#### Work request:
Output range, inclusive: from the line containing "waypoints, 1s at" to the line containing "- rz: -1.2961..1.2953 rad". Restate those lines from the data below word for word and only those.

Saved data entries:
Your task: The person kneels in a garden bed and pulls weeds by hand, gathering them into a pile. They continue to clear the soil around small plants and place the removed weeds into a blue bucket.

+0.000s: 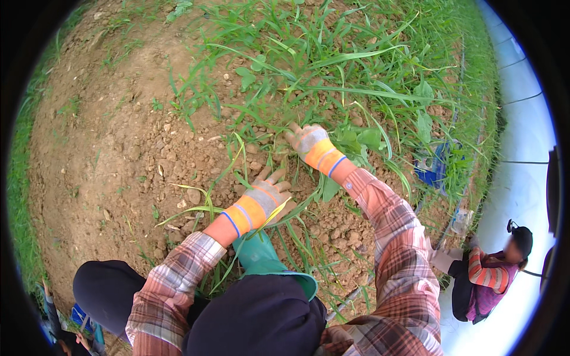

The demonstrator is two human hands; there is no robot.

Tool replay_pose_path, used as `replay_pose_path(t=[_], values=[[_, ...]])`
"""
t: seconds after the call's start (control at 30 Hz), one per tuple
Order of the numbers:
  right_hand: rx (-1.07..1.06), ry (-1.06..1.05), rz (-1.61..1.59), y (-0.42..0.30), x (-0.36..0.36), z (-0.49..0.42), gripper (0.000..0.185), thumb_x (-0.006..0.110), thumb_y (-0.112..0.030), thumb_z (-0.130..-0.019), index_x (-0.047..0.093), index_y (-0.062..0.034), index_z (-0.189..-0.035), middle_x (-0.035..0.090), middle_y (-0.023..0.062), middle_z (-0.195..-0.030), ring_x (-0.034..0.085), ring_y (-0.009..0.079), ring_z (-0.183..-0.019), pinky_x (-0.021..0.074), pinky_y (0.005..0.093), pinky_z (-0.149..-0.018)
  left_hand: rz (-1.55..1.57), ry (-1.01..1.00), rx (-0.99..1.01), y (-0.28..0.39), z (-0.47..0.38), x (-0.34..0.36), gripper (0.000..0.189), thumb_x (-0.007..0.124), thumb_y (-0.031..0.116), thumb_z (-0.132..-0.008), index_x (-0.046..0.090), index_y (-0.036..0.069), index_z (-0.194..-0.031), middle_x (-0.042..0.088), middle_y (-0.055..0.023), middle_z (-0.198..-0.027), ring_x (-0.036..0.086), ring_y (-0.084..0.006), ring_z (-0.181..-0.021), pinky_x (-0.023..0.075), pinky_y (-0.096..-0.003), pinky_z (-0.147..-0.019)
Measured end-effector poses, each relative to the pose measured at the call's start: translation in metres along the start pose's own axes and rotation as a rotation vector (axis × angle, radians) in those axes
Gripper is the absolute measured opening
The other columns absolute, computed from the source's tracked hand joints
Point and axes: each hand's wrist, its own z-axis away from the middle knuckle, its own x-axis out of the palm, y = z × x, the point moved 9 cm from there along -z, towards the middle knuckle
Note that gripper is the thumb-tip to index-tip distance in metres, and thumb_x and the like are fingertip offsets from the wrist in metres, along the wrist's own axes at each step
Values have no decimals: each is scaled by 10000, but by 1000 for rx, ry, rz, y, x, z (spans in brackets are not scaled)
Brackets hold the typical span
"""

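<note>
My left hand (262, 198), in an orange and grey work glove, rests low over the crumbly soil (178, 153) with its fingers spread, just above the toe of a green rubber boot (258, 253). Long yellowish leaf blades cross beside and over that glove. Further up and to the right, my right hand (309, 140) wears a matching glove and reaches to the base of the grassy weeds (329, 58). Its fingertips curl among thin stems, and whether they grip any is unclear. Broad green leaves (363, 140) lie right beside this hand.
A blue plastic item (432, 164) lies in the grass at right, near a thin hose (461, 80) and a pale packet (462, 221). A co-worker (490, 276) crouches at lower right beside white sheeting (516, 129). Another person (67, 333) is partly visible at lower left.
</note>
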Motion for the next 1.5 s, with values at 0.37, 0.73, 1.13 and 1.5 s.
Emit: replay_pose_path(t=[0.37, 0.73, 1.13, 1.5], values=[[114, -264, -44, -13, 7, 13, 216, 558, -143, -770, 621, -112, -974, 667, 75, -861, 658, 247, -873, 525, 370, -678, 1, -52, -14, -3, 4, -5, 274, 559, 344, -832, 682, 114, -917, 609, -62, -1098, 440, -303, -1222, 329, -515, -1027], [331, -59, -13, 82, -7, -17, 269, 526, -110, -809, 565, -87, -1074, 630, 150, -1063, 642, 303, -935, 520, 382, -730, -45, -157, 3, 3, -2, 11, 262, 519, 265, -871, 633, 156, -1081, 538, -23, -1257, 382, -276, -1286, 327, -496, -1032], [4, -369, -94, 39, 20, 47, 178, 562, -123, -733, 667, -58, -861, 675, 143, -878, 659, 295, -872, 529, 363, -742, 89, -115, -46, 1, 4, -6, 289, 495, 324, -888, 638, 143, -1061, 544, -45, -1236, 414, -307, -1249, 279, -501, -1056], [369, -83, -75, 65, 19, -11, 464, 551, -144, -772, 501, -12, -1214, 590, 190, -1167, 602, 293, -1034, 501, 350, -837, 154, -57, -38, 11, 0, -20, 239, 517, 270, -882, 644, 141, -1039, 576, -66, -1188, 447, -329, -1204, 360, -471, -994]])
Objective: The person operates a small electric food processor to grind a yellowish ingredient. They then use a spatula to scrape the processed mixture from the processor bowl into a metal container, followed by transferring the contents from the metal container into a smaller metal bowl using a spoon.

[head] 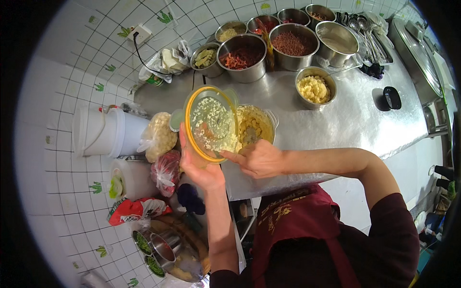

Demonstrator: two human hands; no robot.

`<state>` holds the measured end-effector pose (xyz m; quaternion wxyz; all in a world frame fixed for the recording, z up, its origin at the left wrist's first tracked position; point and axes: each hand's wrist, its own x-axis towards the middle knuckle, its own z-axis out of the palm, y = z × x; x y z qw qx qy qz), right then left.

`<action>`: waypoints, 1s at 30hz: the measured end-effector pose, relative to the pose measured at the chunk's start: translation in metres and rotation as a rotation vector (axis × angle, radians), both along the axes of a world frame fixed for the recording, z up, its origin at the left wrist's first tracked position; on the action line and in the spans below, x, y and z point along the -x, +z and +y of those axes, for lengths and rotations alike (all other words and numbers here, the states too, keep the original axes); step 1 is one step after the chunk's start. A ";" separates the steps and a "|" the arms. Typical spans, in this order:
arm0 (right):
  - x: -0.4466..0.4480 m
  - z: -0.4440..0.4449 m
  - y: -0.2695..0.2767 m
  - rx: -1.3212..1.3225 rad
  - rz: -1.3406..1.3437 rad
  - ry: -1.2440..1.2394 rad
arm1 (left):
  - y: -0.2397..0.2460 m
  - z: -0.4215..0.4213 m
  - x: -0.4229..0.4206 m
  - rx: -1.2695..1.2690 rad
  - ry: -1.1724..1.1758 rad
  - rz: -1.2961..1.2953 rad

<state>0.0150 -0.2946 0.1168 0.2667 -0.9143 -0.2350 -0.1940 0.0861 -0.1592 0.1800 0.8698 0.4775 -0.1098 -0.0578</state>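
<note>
My left hand [201,171] grips a clear plastic lid [213,120] with an orange-yellow sealing ring. The lid is tipped up, its inner face towards me, and bits of minced garlic-like food cling to it. My right hand [262,161] holds nothing; its index finger points out to the lid's lower inner edge while the other fingers curl in. Partly behind the lid and right hand, a clear handled container [275,120] stands on the steel table [345,126], its walls smeared with yellow mince. To its upper right is a steel pot [314,106] heaped with similar mince.
Several steel pots of dried chillies [248,75], peppercorns [292,43] and other seasonings line the tiled wall. Ladles [371,39] lie in a tray at the back right, near a small black bowl [392,98]. White buckets [115,131] and a bag of peeled cloves [162,133] stand left.
</note>
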 end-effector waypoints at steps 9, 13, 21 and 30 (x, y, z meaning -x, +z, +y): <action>-0.005 -0.021 -0.042 0.315 0.010 -0.114 | 0.018 0.006 -0.005 -0.174 -0.016 -0.008; 0.003 -0.024 -0.014 0.375 0.536 -0.116 | 0.018 0.010 -0.007 -0.204 -0.003 -0.044; 0.013 -0.021 0.038 0.140 0.379 -0.194 | 0.016 0.005 -0.009 -0.143 0.004 0.014; -0.026 0.020 0.058 -0.087 0.154 -0.178 | 0.016 -0.014 0.014 -0.043 -0.024 0.113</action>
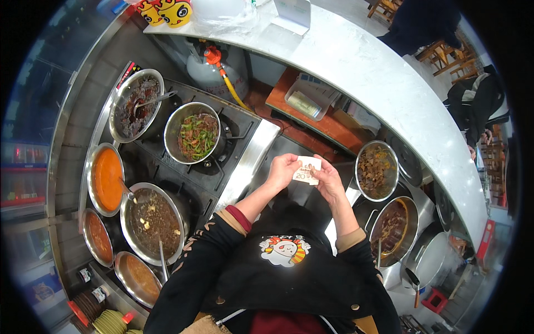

#### Written answer:
`<action>`: waypoints, 1s at 30hz: the measured end-effector pose, relative to the pose measured at the chunk's start: translation in metres and rotation as a rotation vector (axis × angle, radians), both along the axes of a world frame fixed for the recording, z up, its origin at the left wrist's first tracked position; on the action line and in the spans below, x, y and z point along the -x, +z and +y of those axes, for lengths and rotations alike (all other words and numbers here, the states too, keep the original axes); step 1 is one step after the chunk's start. A ";" separates the steps and a "|" the arms. Typical spans, in this order:
arm0 (right):
  - x: -0.4466..0.4480 m
  - z: -0.4440..0.4449 m
  - y: -0.2695..0.2767 m
  - rx: -1.3212..1.3225 rad
  - rz: -1.3406..1.3437 rad
  - ry: -1.2440..1.2394 rad
arm1 (left):
  - y: -0.2397..0.2460 m
  - z: -0.4215..0.4213 m
  - x: -0.4229..0.4206 m
  - rx: -1.2695..1.2690 rad
  - ry: -1.1724..1.1758 rad
  - rz: -1.2961..1.2953 rad

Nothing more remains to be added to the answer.